▸ **Task to complete**:
What is wanted is every line below from the one with "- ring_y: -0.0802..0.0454" up to and including the one with "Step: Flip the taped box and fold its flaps", retyped exactly, pictures excluded, nothing else.
********
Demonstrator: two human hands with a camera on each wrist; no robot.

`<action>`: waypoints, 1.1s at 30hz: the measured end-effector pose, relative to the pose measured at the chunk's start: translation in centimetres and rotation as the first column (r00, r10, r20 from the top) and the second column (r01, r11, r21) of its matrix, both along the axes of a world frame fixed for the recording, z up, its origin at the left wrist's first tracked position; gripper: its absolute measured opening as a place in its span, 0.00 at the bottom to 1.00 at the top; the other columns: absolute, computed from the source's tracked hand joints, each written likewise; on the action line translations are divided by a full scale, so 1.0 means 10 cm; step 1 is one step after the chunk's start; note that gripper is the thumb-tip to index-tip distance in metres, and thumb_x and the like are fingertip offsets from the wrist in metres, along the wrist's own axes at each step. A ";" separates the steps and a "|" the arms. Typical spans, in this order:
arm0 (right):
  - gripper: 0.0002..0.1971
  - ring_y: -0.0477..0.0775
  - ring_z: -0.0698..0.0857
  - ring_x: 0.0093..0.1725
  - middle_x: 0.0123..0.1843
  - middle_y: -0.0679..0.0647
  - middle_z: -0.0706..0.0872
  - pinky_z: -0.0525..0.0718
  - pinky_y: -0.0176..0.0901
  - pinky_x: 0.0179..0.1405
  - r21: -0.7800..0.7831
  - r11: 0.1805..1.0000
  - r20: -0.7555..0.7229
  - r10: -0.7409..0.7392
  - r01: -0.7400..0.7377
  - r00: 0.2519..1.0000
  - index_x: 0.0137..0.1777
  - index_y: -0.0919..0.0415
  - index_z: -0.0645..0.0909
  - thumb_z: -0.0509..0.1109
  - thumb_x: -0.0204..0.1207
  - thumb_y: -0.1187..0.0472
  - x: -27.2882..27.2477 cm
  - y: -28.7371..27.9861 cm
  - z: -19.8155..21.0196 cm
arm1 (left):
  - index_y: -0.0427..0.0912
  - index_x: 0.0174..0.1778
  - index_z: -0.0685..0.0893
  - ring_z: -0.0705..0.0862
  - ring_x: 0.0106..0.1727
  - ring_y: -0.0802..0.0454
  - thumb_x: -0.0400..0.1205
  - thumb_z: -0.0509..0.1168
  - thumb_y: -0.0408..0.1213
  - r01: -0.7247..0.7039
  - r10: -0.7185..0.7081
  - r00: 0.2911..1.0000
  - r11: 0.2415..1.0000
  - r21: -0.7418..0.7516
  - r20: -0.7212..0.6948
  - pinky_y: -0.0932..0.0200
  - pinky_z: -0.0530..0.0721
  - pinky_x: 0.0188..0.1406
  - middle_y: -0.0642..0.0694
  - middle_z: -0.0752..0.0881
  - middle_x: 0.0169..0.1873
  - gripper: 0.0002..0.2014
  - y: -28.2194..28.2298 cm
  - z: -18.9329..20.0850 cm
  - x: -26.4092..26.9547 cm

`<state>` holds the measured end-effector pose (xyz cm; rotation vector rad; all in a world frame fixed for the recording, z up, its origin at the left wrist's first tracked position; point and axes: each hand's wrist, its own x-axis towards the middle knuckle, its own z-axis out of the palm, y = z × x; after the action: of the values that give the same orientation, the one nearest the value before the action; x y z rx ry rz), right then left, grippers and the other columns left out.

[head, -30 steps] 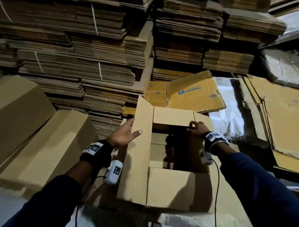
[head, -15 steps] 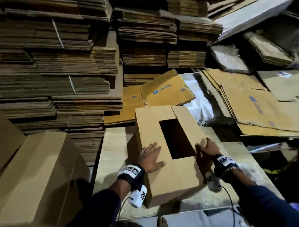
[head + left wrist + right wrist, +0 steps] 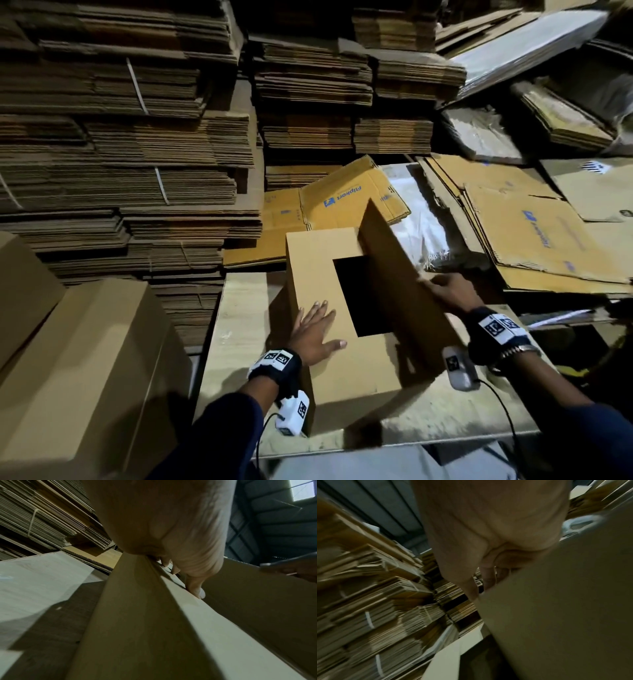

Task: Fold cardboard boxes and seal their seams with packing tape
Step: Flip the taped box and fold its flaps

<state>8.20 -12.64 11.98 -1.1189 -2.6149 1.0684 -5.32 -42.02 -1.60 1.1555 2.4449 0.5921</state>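
Head view: box (image 3: 342, 363) mid-desk (image 3: 236, 308), left hand (image 3: 313, 330) flat, fingers straight at 9 o'clock pinning the folded flap, right hand (image 3: 452, 291) gripping the raised flap (image 3: 394, 260) at 3 o'clock, likely to close the seam.

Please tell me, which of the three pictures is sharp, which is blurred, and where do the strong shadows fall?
Head view: mostly sharp, dim at the edges; the raised flap throws a dark shadow beside the right hand. Left wrist view: fairly sharp, the left hand looms large and a hard shadow crosses the box. Right wrist view: motion-blurred, the cardboard stacks smeared.
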 end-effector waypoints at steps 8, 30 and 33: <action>0.17 0.58 0.93 0.52 0.53 0.62 0.94 0.87 0.49 0.51 -0.445 0.880 0.047 0.206 -0.164 0.977 0.57 0.61 0.89 0.73 0.85 0.46 -0.17 -0.49 -0.12 | 0.56 0.92 0.58 0.28 0.90 0.52 0.86 0.69 0.58 -0.179 0.165 0.973 0.981 0.072 0.163 0.43 0.41 0.89 0.53 0.40 0.92 0.40 0.01 -0.03 0.18; 0.53 0.59 0.90 0.61 0.66 0.49 0.90 0.88 0.61 0.67 -0.473 0.840 -0.029 0.287 -0.266 0.957 0.73 0.49 0.82 0.81 0.51 0.19 0.18 -0.59 -1.12 | 0.47 0.78 0.74 0.83 0.71 0.49 0.65 0.88 0.58 -0.760 0.565 0.590 0.630 0.160 0.577 0.53 0.79 0.75 0.55 0.85 0.67 0.48 -0.43 -0.07 0.86; 0.50 0.58 0.90 0.60 0.64 0.48 0.90 0.89 0.61 0.64 -0.482 0.827 -0.039 0.311 -0.291 0.949 0.71 0.48 0.81 0.83 0.51 0.21 -0.01 -0.95 -1.00 | 0.41 0.80 0.75 0.86 0.70 0.48 0.63 0.90 0.55 -0.760 0.561 0.603 0.621 0.192 0.567 0.49 0.83 0.75 0.48 0.88 0.68 0.52 -0.91 -0.08 0.68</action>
<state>8.08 -22.11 2.00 -0.8017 -2.6923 1.8668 1.44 -51.11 -2.36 0.0492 2.3028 1.4933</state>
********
▸ **Written answer**:
  - ring_y: -0.0802..0.0454
  - thumb_x: -0.0400..0.1205
  - thumb_z: -0.0509..0.1168
  - thumb_y: -0.0408..0.1213
  - r01: -0.7247..0.7039
  - r10: -0.7185..0.7081
  - r00: 0.2911..1.0000
  - r11: 0.2415..1.0000
  - r21: -0.7418..0.7516
  - r20: -0.7212..0.6948
  - pinky_y: -0.0932..0.0200
  - pinky_z: -0.0530..0.0721
  - pinky_x: 0.0188..0.1406
  - middle_y: -0.0642..0.0694
  - middle_z: -0.0752..0.0881
  - middle_x: 0.0169..0.1873
  - gripper: 0.0002..0.2014
  - y: -28.2194..28.2298 cm
  - z: -18.9329..20.0850 cm
  - x: -26.4092..26.9547 cm

`<state>` holds the measured end-effector pose (xyz cm; rotation vector rad; all in a world frame fixed for the recording, z up, its origin at the left wrist's first tracked position; point and axes: each hand's wrist, its own x-axis towards the middle knuckle, its own z-axis out of the palm, y = z × x; after the action: of the values that give the same orientation, the one nearest the value before the action; x y z rx ry rz), right then left, grippers and the other columns left out.

[head, -30 steps] 
[head, -15 steps] 
[head + left wrist + right wrist, +0 steps] 

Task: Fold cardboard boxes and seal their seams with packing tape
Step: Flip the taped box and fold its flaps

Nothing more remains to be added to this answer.